First things first when losing weight with PCOS – check your thyroid

Women with PCOS experience higher rates of hypothyroidism (under-functioning). Your thyroid gland controls your metabolism, and low thyroid function promotes fat storage too. If you feel tired a lot (which low thyroid function causes), you also want to exercise less. This makes everything worse.

Your doctor can check you for thyroid function with a blood test. If your thyroid blood test result is normal, but you still have weight gain/hard-to-shift weight, feel tired, have hair loss, are constipated, your periods are irregular or heavy, you are depressed, your hair and nails are brittle, or you are really sensitive to the cold, you could have a mild version of hypothyroidism (subclinical hypothyroidism) that doesn’t show up on tests. This may be due to a nutrient deficiency, so see a different practitioner for more comprehensive advice.

Your diet matters the most when it comes to weight loss: calories in, calories out

Do not underestimate the power of your caloric intake and output when trying to lose weight. Check your portion sizes, don’t eat too close to bedtime, keep your blood sugar stable during the day, and stick to a low-glycaemic diet. Avoid crash-dieting – it just sends your body into greedy calorie-absorbing mode, which is counterproductive.

Control your blood sugar religiously

Find recipe books aimed at the low-glycaemic diet (you’ll find a lot specifically for diabetics, but it’s the same diet) that have healthy, delicious meals. Learn more about managing insulin resistance. 

Exercise, but do more weights

Exercise is required in PCOS for solid weight loss results, because muscles use glucose (even at rest) and increase your resting metabolic rate. Cardio is important for overall health but too much can cause an increase in stress hormones, which inhibits weight loss. Build muscle for best benefits. From half an hour to an hour five days per week is ideal, but do what you can.

Consider your stress triggers and manage them

Stress hormones – cortisol and adrenaline – send a direct message to your body to promote fat storage over energy expenditure.

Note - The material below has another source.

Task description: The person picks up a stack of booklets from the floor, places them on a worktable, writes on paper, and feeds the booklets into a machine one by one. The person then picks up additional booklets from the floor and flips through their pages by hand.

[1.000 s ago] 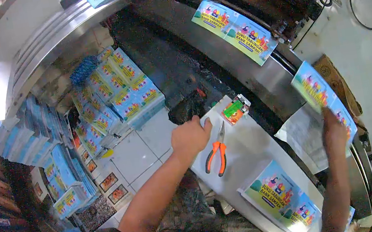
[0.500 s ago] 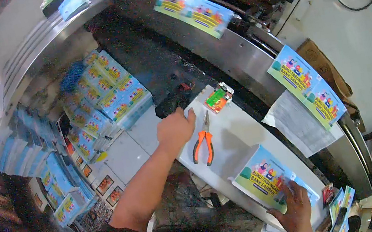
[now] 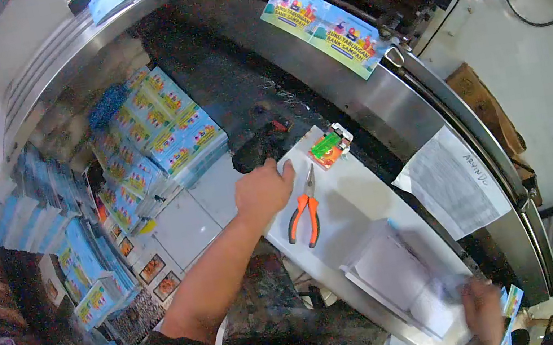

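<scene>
My left hand rests at the far left corner of a white work surface, beside a dark object; its fingertips are mostly hidden. Orange-handled pliers lie just right of that hand, near a small red and green box. Toward the lower right, a stack of white pages lies on the surface. My right hand, smeared by motion, is past the stack's right end, next to a printed blue-green sheet. Whether it grips anything does not show.
Stacks of printed booklets stand at the left, with more piles beyond. A two-panel printed cover hangs on the curved metal rail. Farther down the rail is a handwritten paper.
My right hand has moved right and down, and the printed cover on the stack gives way to white pages. One rail cover has shifted right; another no longer shows over the handwritten paper.
</scene>
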Demonstrator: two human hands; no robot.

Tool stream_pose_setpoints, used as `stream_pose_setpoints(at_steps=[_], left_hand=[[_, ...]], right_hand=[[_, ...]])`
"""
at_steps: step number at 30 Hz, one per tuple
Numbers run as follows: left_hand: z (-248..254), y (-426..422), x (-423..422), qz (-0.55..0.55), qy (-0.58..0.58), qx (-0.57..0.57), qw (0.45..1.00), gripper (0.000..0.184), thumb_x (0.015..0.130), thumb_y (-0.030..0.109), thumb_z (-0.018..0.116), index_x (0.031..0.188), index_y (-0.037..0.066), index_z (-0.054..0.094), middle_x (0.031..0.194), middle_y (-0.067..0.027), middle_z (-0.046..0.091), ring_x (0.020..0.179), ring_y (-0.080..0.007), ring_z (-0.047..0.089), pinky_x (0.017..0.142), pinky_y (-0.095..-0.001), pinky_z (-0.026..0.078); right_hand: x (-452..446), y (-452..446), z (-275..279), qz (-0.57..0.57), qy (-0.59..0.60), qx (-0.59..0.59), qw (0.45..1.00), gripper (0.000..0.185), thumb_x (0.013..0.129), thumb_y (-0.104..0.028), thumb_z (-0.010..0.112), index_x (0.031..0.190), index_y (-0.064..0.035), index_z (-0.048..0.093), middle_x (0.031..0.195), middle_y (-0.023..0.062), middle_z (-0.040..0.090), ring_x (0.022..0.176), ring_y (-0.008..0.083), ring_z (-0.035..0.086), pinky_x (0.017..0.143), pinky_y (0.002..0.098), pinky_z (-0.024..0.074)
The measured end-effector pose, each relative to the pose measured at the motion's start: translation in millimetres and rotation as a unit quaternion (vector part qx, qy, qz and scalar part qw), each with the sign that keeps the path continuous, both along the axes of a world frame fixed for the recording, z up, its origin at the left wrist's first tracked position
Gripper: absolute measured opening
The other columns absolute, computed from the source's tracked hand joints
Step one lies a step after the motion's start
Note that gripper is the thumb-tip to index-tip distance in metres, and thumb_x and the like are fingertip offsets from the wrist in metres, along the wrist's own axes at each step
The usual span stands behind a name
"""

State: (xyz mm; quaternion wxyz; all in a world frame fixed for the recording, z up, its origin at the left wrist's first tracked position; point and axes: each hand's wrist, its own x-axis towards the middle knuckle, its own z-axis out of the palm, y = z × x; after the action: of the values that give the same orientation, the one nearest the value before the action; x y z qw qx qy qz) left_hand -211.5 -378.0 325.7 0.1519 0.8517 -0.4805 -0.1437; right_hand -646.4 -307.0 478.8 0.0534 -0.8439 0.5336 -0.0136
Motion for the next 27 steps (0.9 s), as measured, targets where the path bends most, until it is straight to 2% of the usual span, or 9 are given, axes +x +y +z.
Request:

Weight can be hard to move if you are chronically stressed. Find a way to relax your body and mind, and your weight will be easier to move.

What size is healthy?

Your body mass index should be in the normal, healthy range (unless you have a body that is healthy outside of this! We know you are all shapes and sizes). Even losing 5-10 per cent of your body weight causes a benefit to your system in PCOS.

Keeping the weight off slowly and sustainably will be key to keeping it off for life. It bears noting that dropping below a healthy BMI stop you ovulating, because you need a certain amount of fat for your reproductive system to function properly.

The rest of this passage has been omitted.